Records contained in a dataset —
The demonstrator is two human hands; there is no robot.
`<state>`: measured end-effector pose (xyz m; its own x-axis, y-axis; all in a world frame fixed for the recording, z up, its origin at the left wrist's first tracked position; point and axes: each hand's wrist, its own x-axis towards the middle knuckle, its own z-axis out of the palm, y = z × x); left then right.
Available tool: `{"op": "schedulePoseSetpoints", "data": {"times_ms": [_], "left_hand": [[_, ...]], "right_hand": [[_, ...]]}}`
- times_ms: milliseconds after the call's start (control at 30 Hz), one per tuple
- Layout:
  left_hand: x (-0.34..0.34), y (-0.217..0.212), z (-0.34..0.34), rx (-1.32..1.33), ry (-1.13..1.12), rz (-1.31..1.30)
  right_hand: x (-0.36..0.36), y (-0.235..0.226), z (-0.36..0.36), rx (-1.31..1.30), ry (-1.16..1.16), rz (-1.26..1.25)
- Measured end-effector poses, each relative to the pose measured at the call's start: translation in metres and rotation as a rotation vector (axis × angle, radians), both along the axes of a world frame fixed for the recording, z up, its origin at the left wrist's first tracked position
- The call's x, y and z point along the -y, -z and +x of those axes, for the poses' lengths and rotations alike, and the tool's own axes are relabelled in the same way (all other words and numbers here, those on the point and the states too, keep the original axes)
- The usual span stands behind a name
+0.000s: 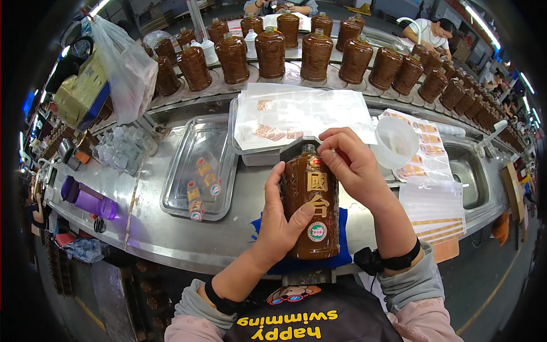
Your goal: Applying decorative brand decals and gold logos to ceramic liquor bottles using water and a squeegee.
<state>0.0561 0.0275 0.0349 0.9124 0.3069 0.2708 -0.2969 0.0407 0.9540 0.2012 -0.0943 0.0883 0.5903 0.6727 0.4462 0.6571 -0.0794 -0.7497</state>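
A brown glass bottle [299, 179] with raised texture, gold characters and a round green-and-white sticker leans in front of me over a blue cloth [344, 242]. My left hand [276, 225] is wrapped round its left side, thumb pressed on the front. At the bottle's upper right, beside the clear neck, my right hand [356, 171] is closed in a pinch. Whatever lies between its fingertips is too small to make out. Left of the bottle, a metal tray [171, 196] holds two clear label strips [195, 200] with gold characters.
White sheets [319, 105] with small orange labels lie beyond the bottle. A translucent tub [394, 142] and printed label sheets [431, 151] are at right, before a sink [477, 182]. Brown bottles [270, 54] line a curved conveyor. A purple flask [91, 196] lies left. A person [433, 33] works opposite.
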Motion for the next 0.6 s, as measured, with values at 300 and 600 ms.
{"op": "schedulePoseSetpoints", "data": {"times_ms": [300, 600], "left_hand": [[0.001, -0.001, -0.001, 0.006, 0.014, -0.058], [0.002, 0.000, 0.000, -0.008, -0.003, -0.038]], "right_hand": [[0.004, -0.009, -0.002, -0.009, -0.094, -0.078], [0.000, -0.016, -0.001, 0.052, -0.078, -0.060]]}}
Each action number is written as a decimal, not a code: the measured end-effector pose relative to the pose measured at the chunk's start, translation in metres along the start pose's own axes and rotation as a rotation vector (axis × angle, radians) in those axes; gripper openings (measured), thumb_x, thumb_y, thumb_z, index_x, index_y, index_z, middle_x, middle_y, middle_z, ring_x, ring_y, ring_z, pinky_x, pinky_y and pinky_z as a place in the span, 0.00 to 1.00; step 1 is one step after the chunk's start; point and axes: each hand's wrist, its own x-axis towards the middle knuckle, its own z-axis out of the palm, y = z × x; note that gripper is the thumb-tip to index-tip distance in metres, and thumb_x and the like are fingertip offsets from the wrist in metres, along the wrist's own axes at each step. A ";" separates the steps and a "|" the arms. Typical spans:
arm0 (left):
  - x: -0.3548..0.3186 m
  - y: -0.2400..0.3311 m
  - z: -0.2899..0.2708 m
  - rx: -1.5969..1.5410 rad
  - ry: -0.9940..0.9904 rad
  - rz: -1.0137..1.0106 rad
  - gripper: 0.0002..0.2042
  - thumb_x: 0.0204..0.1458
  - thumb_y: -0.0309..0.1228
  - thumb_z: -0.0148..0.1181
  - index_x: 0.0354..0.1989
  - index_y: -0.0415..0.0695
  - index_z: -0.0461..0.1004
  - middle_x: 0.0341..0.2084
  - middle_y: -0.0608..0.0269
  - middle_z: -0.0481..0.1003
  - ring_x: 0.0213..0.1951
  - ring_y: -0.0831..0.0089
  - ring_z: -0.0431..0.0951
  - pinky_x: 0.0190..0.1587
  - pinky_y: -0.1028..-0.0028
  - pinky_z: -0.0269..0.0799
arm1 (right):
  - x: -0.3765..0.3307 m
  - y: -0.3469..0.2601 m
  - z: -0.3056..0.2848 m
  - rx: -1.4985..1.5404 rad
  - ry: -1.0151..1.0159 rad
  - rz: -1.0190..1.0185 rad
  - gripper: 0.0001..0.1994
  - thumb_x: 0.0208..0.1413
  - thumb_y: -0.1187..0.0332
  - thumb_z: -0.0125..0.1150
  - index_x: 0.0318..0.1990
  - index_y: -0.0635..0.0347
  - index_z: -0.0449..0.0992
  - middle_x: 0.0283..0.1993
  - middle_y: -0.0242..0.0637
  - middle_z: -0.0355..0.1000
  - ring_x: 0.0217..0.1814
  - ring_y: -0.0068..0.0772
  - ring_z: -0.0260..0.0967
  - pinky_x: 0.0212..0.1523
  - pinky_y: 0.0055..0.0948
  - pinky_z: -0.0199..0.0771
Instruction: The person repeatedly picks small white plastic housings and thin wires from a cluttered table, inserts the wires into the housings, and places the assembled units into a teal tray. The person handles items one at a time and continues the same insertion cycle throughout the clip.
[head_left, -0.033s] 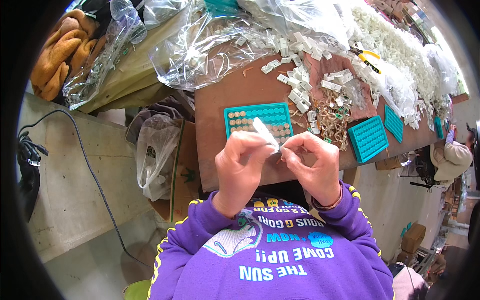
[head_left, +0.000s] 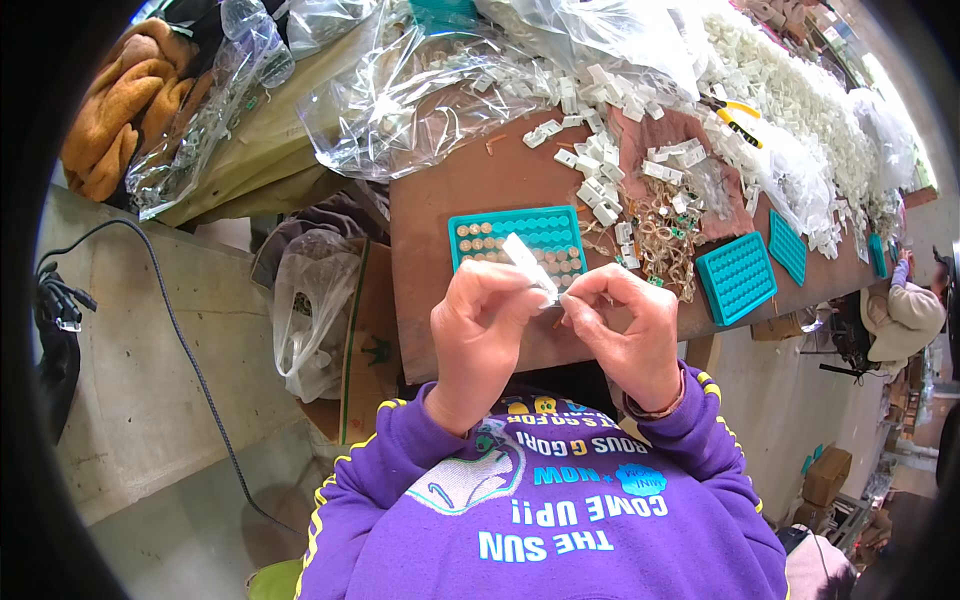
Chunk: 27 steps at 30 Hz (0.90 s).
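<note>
Above the near edge of the brown tabletop, my left hand (head_left: pixel 478 325) pinches a small white plastic piece (head_left: pixel 524 259) between thumb and fingers. The piece stands tilted, its long end pointing up and away. My right hand (head_left: pixel 632 332) is closed in a pinch right beside the piece's lower end; what its fingertips grip is too small to make out. Just beyond both hands lies a teal tray (head_left: pixel 515 213) with rows of pockets. Round tan discs (head_left: pixel 478 243) fill some pockets at its left and right. My hands hide the tray's near part.
White plastic parts (head_left: pixel 600 185) lie strewn beyond the tray, beside a heap of wired components (head_left: pixel 668 235). Two more teal trays (head_left: pixel 737 278) (head_left: pixel 787 247) sit at the right. Yellow-handled pliers (head_left: pixel 735 118) rest among plastic bags. A cardboard box (head_left: pixel 365 340) stands left of the table.
</note>
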 end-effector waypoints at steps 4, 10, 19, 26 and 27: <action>-0.001 -0.001 0.004 -0.303 0.059 -0.179 0.07 0.55 0.19 0.60 0.37 0.42 0.69 0.35 0.66 0.75 0.37 0.80 0.76 0.41 0.78 0.72 | -0.004 -0.002 0.006 0.186 -0.036 0.086 0.02 0.56 0.79 0.60 0.33 0.69 0.74 0.28 0.34 0.73 0.29 0.20 0.74 0.30 0.18 0.72; 0.001 0.003 0.002 -0.704 -0.097 -0.504 0.07 0.63 0.33 0.54 0.41 0.44 0.68 0.39 0.56 0.78 0.43 0.67 0.79 0.49 0.69 0.74 | -0.012 0.004 0.025 0.450 0.026 0.132 0.02 0.56 0.79 0.61 0.35 0.65 0.76 0.30 0.33 0.75 0.32 0.18 0.75 0.29 0.17 0.72; 0.012 -0.002 0.001 -0.796 0.033 -0.302 0.06 0.65 0.33 0.49 0.43 0.45 0.66 0.37 0.60 0.76 0.39 0.69 0.78 0.44 0.70 0.74 | 0.015 0.038 -0.025 -0.177 0.238 -0.064 0.08 0.55 0.74 0.62 0.42 0.60 0.79 0.38 0.37 0.77 0.37 0.30 0.77 0.39 0.26 0.75; 0.013 -0.012 -0.012 -0.829 -0.011 -0.347 0.06 0.64 0.32 0.52 0.43 0.46 0.66 0.35 0.64 0.74 0.30 0.77 0.74 0.32 0.78 0.70 | 0.029 0.061 -0.010 -0.587 0.084 -0.286 0.08 0.46 0.72 0.66 0.36 0.54 0.80 0.33 0.34 0.71 0.39 0.39 0.71 0.38 0.34 0.72; 0.013 -0.012 -0.014 -0.822 -0.037 -0.343 0.06 0.64 0.33 0.52 0.43 0.46 0.66 0.34 0.65 0.74 0.29 0.78 0.74 0.30 0.79 0.69 | 0.031 0.062 -0.010 -0.612 0.058 -0.288 0.08 0.46 0.72 0.66 0.36 0.54 0.80 0.33 0.34 0.71 0.39 0.39 0.71 0.38 0.34 0.72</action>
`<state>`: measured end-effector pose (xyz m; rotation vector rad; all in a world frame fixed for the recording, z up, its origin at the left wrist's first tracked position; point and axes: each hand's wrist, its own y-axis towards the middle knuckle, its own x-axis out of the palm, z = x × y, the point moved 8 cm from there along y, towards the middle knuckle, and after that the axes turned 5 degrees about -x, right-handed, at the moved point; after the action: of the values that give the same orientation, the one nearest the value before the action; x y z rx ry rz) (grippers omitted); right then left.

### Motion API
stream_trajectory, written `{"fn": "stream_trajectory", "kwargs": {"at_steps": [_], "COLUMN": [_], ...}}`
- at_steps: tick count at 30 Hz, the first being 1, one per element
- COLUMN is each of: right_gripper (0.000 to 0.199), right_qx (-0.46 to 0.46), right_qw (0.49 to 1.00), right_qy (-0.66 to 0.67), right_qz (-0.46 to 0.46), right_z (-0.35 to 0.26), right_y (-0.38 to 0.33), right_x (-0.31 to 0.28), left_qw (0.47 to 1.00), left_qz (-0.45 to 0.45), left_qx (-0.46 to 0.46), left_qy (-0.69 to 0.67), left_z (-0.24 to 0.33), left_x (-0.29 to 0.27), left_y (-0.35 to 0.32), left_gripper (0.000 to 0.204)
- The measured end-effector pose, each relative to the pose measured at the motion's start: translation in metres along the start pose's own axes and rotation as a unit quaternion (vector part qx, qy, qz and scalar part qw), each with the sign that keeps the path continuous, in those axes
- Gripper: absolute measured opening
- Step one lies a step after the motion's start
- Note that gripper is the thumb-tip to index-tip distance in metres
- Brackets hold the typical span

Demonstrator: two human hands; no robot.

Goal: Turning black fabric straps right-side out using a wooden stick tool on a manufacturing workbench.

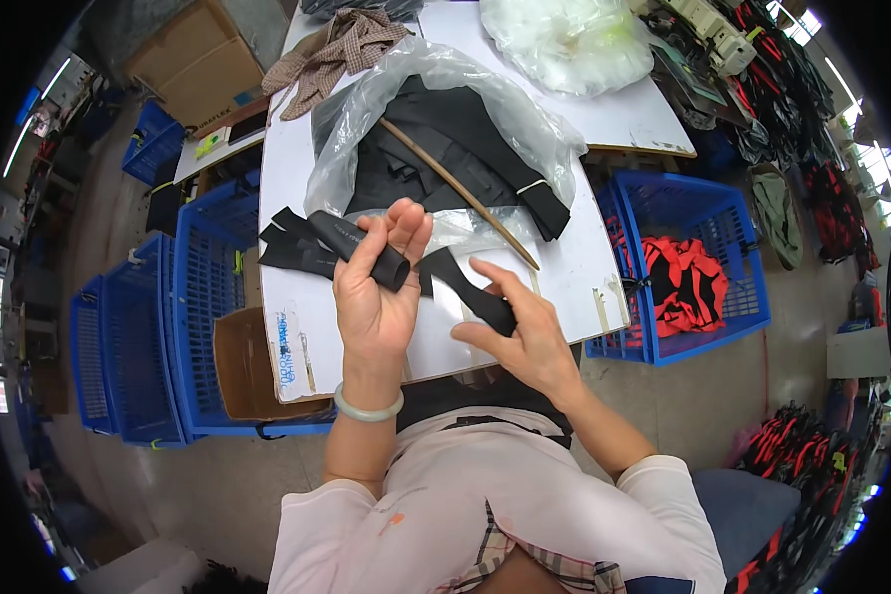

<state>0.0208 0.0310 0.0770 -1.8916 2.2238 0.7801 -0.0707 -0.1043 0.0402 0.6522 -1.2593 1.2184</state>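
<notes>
My left hand [378,307] is raised palm up over the near part of the white table [554,317]. Its fingers are closed round a black fabric tube [361,249]. My right hand [525,332] is beside it, thumb and fingers spread apart. A curved black fabric piece [470,292] reaches in between them, and I see no grip on it. More black fabric pieces [292,247] lie left of my left hand. Beyond both hands, a clear plastic bag [332,173] is open around a pile of black fabric pieces [426,119], with a wooden stick [455,188] lying across it.
Blue crates stand at both sides: a left crate [193,327] with a cardboard box [243,366] and a right crate [708,342] with red and black fabric [683,282]. A checked cloth [342,54] and a bulging plastic bag [569,45] rest at the table's far end.
</notes>
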Motion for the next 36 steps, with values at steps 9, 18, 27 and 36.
{"fn": "stream_trajectory", "kwargs": {"at_steps": [9,18,27,36], "right_gripper": [0.037,0.032,0.008,0.008], "right_qx": [-0.056,-0.082,0.007,-0.046], "right_qw": [0.989,0.996,0.967,0.981], "right_qy": [-0.136,-0.003,0.242,0.127], "right_qz": [0.013,0.040,0.080,0.139], "right_z": [0.009,0.004,0.035,0.003], "right_y": [0.004,-0.001,-0.005,-0.005], "right_x": [-0.025,-0.032,-0.037,-0.053], "left_qw": [0.912,0.825,0.812,0.986], "left_qz": [-0.120,-0.152,-0.178,-0.049], "left_qx": [-0.035,0.010,0.011,-0.157], "left_qy": [0.390,0.545,0.556,0.010], "left_z": [-0.028,-0.040,-0.049,-0.051], "left_x": [0.015,0.019,0.028,-0.010], "left_y": [-0.027,-0.031,-0.028,0.001], "left_gripper": [0.033,0.010,0.004,0.015]}}
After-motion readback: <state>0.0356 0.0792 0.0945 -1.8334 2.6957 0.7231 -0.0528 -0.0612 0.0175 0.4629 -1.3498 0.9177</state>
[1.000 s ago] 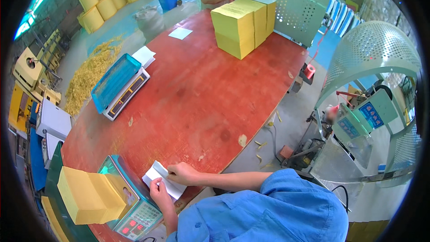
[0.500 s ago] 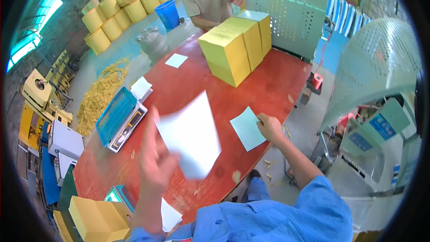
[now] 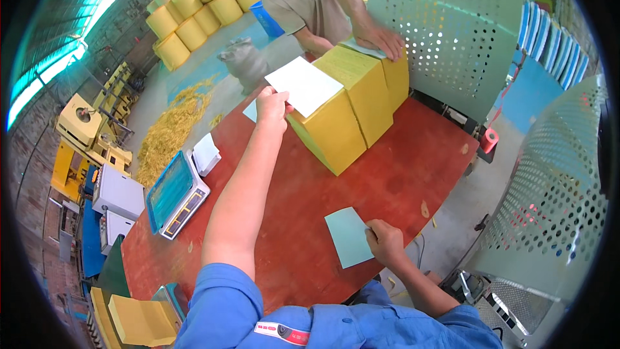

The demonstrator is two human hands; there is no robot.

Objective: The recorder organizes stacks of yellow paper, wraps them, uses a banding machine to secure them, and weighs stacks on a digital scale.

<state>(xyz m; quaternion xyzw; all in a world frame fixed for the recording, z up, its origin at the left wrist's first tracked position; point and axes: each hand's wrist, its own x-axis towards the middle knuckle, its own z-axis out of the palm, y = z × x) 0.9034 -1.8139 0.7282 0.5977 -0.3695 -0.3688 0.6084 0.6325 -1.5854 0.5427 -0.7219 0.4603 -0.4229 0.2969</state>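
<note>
While the left hand [image 3: 272, 107] and the right hand [image 3: 386, 243] are well apart, both have their fingers closed. The left hand reaches far forward and pinches a white sheet [image 3: 306, 84] at its near edge, between thumb and fingers. This sheet is over the near end of a yellow stack [image 3: 332, 134]; whether it lies fully on the top, I cannot tell. The right hand grips a pale blue-green sheet [image 3: 349, 238] by its right edge, above the red tabletop [image 3: 400, 174] and close to the person's body. At the far end of the stack, a co-worker's hand [image 3: 383, 40] rests on another pale sheet [image 3: 360, 48]. On the left side of the tabletop stands a scale [image 3: 186, 212] with a blue tray [image 3: 172, 192], and some white papers [image 3: 206, 154] are just beside it.
</note>
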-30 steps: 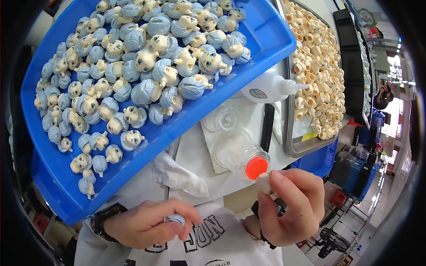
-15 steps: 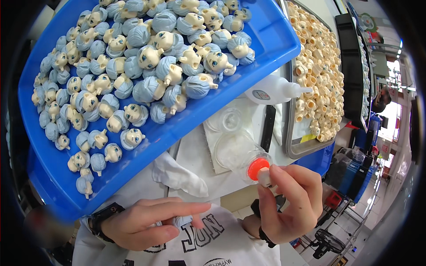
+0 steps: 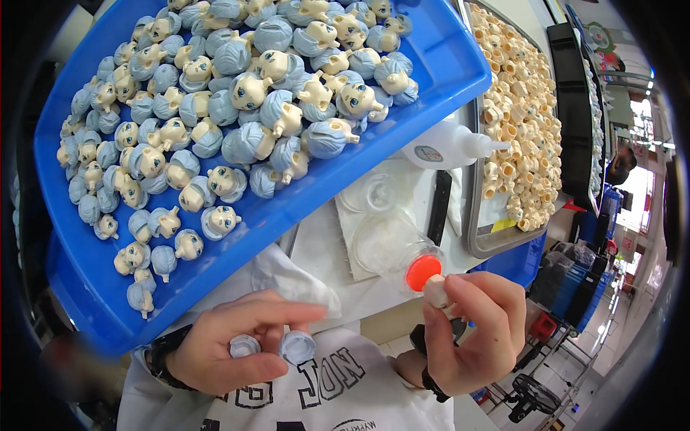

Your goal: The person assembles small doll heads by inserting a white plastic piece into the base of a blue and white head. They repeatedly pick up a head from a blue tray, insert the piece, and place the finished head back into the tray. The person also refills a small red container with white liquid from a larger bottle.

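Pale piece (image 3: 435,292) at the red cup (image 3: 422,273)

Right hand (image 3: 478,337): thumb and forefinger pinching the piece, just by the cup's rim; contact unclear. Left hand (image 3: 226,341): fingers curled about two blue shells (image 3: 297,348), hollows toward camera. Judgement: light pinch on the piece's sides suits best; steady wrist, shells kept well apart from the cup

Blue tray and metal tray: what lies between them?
In the head view, a white bottle, its nozzle overlapping the metal tray; below it in the picture, a black bar, with clear round dishes to its left and something white to its right.
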Demonstrator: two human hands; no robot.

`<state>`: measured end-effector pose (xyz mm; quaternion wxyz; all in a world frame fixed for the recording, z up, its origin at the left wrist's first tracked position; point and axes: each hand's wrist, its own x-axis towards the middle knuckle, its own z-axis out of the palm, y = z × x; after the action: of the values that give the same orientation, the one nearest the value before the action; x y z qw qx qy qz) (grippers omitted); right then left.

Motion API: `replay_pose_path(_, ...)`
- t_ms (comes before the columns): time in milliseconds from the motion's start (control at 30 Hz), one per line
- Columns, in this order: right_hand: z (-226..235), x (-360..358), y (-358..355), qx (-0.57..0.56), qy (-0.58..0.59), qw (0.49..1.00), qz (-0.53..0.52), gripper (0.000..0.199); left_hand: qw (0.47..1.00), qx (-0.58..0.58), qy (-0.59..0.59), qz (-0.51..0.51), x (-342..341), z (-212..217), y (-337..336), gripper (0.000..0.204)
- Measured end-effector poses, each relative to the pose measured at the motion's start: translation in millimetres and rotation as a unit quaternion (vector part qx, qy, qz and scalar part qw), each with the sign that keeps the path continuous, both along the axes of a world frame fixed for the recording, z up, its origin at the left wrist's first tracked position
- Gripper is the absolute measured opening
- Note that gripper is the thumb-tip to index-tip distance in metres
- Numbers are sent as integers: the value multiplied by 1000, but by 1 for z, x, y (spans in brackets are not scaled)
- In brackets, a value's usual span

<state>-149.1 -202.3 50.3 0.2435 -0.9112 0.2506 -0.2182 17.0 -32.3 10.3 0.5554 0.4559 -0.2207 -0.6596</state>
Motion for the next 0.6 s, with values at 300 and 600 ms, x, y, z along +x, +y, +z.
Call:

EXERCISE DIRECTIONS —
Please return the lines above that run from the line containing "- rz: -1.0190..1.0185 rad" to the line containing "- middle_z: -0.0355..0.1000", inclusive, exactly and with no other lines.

ANSWER FOR THE TASK —
  - rz: -1.0190..1.0185 rad
  - gripper: 0.0001..0.1994
  - thumb_x: 0.0208..0.1413
  - thumb_y: -0.1187..0.0332
  - thumb_z: -0.0125..0.1150
  - index_x: 0.0318..0.1990
  - index_y: -0.0635..0.0347
  - index_z: -0.0449..0.0992
  - middle_x: 0.0283..0.1993
  - middle_y: -0.0242..0.0637
  - middle_z: -0.0355..0.1000

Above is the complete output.